Friday, September 4, 2009

Zambia Malawi Impressions and settling in

We have now been in Southern Africa for just over two weeks. This post is not about a specific attempt at a better world per se, it is more about getting settled in a place that I have often pictured when learning and acting on global justice issues in Canada. I hope my experience here will lead to me being a more truly global citizen. The first step though is to try to soak in as much as possible and test some of my assumptions and expectations.
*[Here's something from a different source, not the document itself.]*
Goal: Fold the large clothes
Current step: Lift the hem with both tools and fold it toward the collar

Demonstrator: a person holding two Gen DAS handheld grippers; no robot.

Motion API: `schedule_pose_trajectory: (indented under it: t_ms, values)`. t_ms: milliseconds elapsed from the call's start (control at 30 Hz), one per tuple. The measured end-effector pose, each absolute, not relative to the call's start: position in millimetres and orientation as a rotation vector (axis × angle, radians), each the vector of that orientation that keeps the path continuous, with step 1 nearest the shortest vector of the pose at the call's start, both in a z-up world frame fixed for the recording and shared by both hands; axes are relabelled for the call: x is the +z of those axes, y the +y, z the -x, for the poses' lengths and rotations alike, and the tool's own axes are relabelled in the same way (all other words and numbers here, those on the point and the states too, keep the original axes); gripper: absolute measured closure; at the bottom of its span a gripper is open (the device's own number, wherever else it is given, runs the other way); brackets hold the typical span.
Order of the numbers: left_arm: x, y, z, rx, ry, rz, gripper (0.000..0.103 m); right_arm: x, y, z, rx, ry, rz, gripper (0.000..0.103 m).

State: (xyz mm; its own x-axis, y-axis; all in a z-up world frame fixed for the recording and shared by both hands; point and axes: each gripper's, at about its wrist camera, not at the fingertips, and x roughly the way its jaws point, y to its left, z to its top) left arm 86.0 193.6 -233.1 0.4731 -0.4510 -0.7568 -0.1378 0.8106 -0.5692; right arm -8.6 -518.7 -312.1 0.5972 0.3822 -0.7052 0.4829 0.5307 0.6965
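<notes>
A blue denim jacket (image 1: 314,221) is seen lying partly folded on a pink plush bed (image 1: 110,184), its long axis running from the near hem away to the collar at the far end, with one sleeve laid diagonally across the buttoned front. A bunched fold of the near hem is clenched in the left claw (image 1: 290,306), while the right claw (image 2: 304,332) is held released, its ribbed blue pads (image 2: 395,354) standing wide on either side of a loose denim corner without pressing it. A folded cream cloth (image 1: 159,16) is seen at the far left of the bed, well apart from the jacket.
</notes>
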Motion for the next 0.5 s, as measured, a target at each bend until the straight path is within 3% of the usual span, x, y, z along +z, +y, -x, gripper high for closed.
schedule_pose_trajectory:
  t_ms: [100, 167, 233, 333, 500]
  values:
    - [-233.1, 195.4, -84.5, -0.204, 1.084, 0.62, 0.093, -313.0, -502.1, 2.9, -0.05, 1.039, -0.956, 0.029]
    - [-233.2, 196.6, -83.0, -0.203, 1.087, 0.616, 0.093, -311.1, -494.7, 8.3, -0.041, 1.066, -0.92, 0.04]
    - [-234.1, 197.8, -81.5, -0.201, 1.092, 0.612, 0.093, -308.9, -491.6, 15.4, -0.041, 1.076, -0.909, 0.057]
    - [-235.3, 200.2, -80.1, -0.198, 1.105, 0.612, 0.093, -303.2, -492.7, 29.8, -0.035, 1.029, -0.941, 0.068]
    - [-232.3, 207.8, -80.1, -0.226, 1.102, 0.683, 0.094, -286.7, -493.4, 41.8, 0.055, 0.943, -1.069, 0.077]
Our itinerary to date: We landed in Lusaka, Zambia spent two days there with a friend of Heather’s. We then took a day-long bus ride to Lilongwe, Malawi via Chipata. In Malawi we met up with a bunch of the Engineers Without Borders long term volunteers and overseas staff. We had the privilege of joining our friend Graham on his trip to his former home village to say farewell to his host family and see where he had lived. We spent a couple days in a little resort in Cape McLear (sp?) right on Lake Malawi with our friend Thulasy (and Graham and Ka-Hay in the evenings), and a few days bumming around Lilongwe with Garret and Alynn and their host family – Mr and Mrs Adams who were very hospitable and understanding when Blake and I were both sick. For more detail travel journal type posts check out my brother Blake’s Blog at: http://blakeandcompany.blogspot.com/

Culture Shock?:
I guess the term for this rollercoaster of observations, thoughts and feelings and changing my mind daily on what it all means could be called culture shock – except it is not a shock. It is only when I look back that I realize that my thoughts or feelings have completely flipped. In each moment I just think and feel the way I do and forget I ever thought or felt any other way. It takes a lot of conscious effort to try to figure out how it all compares to what I expected or what it means for my perspectives on human development and how my fractured and incomplete world view has evolved.


I think I was bracing myself for a shock of climate and culture and people staring at me and shouting “Muzungu” (“Westerner/White person”) and trying to help or asking for things or trying to sell me things and getting crammed into buses and cabs in dangerously uncomfortable situations. This al happened a little bit, but more commonly what I found was calmness and friendliness or an almost indifference to my presence and very few shocks to the senses at all. We strolled off the plane onto the tarmac at the small, old and slightly dilapidated yet charming airport. There were some people smiling and waiting on the tarmac for other passengers but we walked by unnoticed. Everyone was incredibly relaxed and nonchalant. Kind of a fizzling transition from what I thought was a pretty epic two day journey (half way around the world 12 km in the sky at 1000 km/h looking down on vast and intriguing landscapes below, with people at home fretting or intrigued by the originality of it). This was not a disappointment or a shock either though, more of a pleasant difference from the expectation, maybe because we were just a little tired.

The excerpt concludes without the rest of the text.